When the Texas Rangers 2010 season began there was plenty to be optimistic about. Scott Feldman was coming off a 17 win campaign the season before, Josh Hamilton was healthy, and the much maligned ownership situation appeared as though it was going to be resolved.
Then the trouble began.
On March 17th, manager Ron Washington made a public admission to cocaine use in lieu of a failed drug test. To further complicate matters, a week later, the apparent sale of the team to lone star legend Nolan Ryan and sports attorney Chuck Greenberg hit a snag, as the team filed for bankruptcy. All the while, the team had yet to even play a game that mattered.
That's when the trouble really started.
Feldman, who was tabbed as the Opening Day starter, stumbled out of the gate, failing to find his command, and was eventually relegated to the bullpen. And if that wasn't bad enough, Rich Harden, the Rangers prized off-season signee, did his best to emulate Feldman.

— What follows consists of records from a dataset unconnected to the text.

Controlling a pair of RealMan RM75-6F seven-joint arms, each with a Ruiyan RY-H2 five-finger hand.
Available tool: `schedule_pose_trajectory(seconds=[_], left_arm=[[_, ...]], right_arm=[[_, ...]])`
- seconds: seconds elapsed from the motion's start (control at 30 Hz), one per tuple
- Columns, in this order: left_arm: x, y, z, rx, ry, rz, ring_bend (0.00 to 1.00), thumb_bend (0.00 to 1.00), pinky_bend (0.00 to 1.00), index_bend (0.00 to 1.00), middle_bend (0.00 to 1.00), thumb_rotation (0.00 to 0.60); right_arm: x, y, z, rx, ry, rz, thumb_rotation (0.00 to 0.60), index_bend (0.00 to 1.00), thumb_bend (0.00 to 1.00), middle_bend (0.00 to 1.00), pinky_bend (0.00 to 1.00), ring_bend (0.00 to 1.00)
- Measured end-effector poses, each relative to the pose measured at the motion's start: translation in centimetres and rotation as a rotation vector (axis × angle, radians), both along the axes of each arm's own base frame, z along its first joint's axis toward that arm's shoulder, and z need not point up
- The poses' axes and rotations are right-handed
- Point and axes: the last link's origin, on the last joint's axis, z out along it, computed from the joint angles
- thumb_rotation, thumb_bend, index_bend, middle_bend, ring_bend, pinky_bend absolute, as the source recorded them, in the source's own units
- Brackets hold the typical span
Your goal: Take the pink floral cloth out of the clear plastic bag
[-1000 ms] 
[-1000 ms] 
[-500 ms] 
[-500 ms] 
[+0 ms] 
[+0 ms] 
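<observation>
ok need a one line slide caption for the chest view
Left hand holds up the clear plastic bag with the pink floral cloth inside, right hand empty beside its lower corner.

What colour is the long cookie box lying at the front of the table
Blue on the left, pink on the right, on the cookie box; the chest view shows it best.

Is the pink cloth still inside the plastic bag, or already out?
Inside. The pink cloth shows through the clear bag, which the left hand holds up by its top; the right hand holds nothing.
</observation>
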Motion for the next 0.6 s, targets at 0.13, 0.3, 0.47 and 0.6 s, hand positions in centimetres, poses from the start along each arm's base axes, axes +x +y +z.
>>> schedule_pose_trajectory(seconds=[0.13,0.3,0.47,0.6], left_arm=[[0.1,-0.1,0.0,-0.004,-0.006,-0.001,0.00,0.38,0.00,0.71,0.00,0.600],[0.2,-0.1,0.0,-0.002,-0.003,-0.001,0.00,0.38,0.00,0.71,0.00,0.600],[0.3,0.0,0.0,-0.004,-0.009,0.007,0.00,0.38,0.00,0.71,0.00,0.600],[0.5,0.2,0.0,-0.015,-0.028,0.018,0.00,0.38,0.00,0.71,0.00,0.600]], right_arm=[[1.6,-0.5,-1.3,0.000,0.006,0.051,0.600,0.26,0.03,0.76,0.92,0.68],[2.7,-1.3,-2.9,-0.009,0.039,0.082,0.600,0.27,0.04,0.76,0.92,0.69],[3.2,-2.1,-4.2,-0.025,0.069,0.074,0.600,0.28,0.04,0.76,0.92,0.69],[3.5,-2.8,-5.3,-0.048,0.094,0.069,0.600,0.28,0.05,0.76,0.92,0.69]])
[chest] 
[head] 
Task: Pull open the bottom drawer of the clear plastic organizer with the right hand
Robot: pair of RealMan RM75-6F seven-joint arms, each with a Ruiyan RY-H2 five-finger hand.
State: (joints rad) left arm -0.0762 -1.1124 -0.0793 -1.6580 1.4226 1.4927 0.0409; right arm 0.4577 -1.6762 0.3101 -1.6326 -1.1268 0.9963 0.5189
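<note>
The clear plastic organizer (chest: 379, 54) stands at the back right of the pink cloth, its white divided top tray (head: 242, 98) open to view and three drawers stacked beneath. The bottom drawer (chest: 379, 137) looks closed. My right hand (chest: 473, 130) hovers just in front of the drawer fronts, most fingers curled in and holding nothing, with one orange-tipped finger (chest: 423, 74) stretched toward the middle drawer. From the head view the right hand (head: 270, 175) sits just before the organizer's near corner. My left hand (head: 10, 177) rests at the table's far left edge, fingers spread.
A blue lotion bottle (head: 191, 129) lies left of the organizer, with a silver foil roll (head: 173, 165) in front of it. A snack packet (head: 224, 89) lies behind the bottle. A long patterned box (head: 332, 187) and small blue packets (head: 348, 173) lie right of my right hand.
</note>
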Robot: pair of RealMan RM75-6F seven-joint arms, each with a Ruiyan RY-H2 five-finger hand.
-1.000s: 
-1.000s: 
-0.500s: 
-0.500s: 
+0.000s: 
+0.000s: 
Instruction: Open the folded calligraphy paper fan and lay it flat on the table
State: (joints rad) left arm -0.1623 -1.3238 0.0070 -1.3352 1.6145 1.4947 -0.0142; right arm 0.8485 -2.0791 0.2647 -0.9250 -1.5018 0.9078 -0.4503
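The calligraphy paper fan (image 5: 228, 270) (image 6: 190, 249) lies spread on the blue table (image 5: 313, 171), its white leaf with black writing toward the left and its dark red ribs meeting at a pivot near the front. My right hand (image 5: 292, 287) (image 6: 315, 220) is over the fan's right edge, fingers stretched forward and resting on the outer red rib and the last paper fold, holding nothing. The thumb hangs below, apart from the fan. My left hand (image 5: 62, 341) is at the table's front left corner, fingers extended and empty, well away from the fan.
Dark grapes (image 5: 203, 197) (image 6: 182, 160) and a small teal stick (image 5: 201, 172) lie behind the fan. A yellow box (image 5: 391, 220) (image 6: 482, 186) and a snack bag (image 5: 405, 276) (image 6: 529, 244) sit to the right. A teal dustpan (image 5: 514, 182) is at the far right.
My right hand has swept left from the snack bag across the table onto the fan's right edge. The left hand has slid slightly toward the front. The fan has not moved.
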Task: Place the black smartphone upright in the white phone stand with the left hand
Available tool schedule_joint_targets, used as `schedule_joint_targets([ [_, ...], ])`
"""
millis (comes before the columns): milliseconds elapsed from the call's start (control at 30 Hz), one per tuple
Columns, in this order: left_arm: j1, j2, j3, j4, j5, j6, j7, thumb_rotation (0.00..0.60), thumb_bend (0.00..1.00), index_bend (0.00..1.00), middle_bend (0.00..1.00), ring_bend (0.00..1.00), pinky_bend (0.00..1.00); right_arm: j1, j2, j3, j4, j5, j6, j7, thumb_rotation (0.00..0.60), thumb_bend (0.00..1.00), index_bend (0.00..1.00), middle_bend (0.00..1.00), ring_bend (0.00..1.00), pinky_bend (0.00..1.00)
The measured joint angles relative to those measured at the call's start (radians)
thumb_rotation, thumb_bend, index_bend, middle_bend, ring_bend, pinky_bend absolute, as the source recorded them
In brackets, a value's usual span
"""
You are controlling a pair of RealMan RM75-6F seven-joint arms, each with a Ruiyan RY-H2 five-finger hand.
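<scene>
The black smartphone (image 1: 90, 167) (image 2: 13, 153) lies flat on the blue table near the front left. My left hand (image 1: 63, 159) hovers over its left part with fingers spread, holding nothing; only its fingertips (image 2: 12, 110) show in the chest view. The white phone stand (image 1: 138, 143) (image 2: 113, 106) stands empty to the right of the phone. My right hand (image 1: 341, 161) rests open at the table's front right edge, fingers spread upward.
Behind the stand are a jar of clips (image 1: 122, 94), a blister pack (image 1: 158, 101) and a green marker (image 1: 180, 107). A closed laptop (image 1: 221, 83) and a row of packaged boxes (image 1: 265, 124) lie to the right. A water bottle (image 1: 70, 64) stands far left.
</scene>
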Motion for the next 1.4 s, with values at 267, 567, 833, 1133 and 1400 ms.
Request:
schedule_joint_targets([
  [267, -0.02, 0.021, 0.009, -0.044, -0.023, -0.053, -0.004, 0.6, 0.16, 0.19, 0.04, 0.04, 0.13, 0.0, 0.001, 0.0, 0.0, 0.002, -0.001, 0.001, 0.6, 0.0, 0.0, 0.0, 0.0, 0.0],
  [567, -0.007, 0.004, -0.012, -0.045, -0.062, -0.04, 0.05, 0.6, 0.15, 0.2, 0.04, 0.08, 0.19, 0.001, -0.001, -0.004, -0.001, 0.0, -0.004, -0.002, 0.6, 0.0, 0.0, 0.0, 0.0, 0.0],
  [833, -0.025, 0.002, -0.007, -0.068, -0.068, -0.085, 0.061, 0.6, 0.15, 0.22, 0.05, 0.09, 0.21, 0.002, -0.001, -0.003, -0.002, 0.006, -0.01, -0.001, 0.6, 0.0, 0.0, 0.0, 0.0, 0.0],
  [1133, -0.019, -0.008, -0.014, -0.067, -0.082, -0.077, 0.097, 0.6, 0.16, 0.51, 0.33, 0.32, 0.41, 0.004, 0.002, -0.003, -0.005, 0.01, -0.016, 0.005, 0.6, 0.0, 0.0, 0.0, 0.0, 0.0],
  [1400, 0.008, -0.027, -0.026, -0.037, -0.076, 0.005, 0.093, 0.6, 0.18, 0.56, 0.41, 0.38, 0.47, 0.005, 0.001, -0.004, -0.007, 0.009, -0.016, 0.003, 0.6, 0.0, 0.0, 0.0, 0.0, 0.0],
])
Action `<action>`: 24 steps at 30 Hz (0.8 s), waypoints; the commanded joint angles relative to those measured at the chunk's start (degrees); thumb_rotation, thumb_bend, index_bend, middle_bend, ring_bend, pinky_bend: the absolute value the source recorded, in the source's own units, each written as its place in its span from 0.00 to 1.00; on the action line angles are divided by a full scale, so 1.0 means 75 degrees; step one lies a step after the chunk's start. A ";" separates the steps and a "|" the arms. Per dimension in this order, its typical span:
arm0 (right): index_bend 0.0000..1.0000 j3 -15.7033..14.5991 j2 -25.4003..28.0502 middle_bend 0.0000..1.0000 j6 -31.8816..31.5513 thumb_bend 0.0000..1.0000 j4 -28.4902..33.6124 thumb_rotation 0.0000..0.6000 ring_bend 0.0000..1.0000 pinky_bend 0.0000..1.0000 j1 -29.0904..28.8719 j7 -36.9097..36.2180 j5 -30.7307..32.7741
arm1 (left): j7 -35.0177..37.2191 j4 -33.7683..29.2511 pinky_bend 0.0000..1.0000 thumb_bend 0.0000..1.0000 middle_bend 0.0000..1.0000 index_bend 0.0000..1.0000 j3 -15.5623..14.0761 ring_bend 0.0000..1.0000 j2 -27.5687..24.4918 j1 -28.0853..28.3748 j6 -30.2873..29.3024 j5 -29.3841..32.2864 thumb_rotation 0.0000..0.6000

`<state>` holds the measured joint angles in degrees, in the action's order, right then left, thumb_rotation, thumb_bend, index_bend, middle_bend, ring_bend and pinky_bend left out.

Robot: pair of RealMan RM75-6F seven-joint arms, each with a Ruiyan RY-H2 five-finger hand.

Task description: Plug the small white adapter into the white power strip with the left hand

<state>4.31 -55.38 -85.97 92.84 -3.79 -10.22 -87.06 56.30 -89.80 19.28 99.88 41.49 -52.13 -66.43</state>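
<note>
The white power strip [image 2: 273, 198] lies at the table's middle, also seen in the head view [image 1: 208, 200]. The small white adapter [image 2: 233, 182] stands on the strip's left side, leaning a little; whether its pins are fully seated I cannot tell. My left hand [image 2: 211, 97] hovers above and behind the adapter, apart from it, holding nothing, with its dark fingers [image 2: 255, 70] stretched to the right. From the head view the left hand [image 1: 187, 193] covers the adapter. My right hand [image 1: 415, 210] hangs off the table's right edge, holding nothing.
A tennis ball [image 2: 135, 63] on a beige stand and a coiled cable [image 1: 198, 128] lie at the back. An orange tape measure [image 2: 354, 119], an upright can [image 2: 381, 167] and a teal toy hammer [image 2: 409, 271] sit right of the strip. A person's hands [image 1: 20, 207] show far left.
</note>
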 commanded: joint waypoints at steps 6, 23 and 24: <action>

Adding to the pitching woes was the Rangers' inability to find any stability at the catching position. Jarrod Saltalamachia, the Opening Day starter had nagging shoulder and back injuries that eventually landed him in AAA. To add insult to injury, Saltalamchia developed a case of the Rube Baker's and couldn't throw the ball back to the pitcher. Taylor Teagarden, once thought to be the Rangers' catcher of the future, went 1-21 to start the season, and soon found himself at AA Frisco.
But these aren't your father's Rangers.
The Rangers, who became widely known in the DFW area for having a tight-knit clubhouse, rallied around their skipper. GM John Daniels, who himself is no stranger to scrutiny from the Ranger faithful, began pulling strings like a marionette, landing ace Cliff Lee, and perhaps the less heralded, but just as important move for journeyman catcher Matt Treanor.
But perhaps the biggest resolution was the one that occurred in the courtroom in downtown Ft. Worth, not The Ballpark in Arlington, that truly turned the corner for the Rangers. On August 4th, some time around 1 a.m., Nolan Ryan and Chuck Greenberg emerged victorious from a bidding war with Dallas Mavericks owner Mark Cuban. It should come as no surprise then, that at the eleventh hour of the auction, third baseman Michael Young hit a grand slam to put the Rangers ahead of the Mariners.
As the general tumult began to wind down, on the field, the Rangers were heating up, clinching only their fourth division title in franchise history. But the Rangers refuse to relent in their seemingly magical season.
Last night, the Rangers became the first team in Major League history to win all three of their road games in the ALDS to defeat the Tampa Bay Rays, who paced the American League with 96 wins. Doing so in perhaps the only fashion the Rangers know how, as they overcame blowing a 2-0 series lead to clinch on the road.
Now, the only thing standing between the Rangers and the World Series is the only other playoff nemesis the franchise has even known: the New York Yankees.
Will the Rangers magical run continue? Its hard to be sure, the games have yet to played. But one thing can be for certain, if the Rangers face any adversity, and they will, no one will question how they will handle it.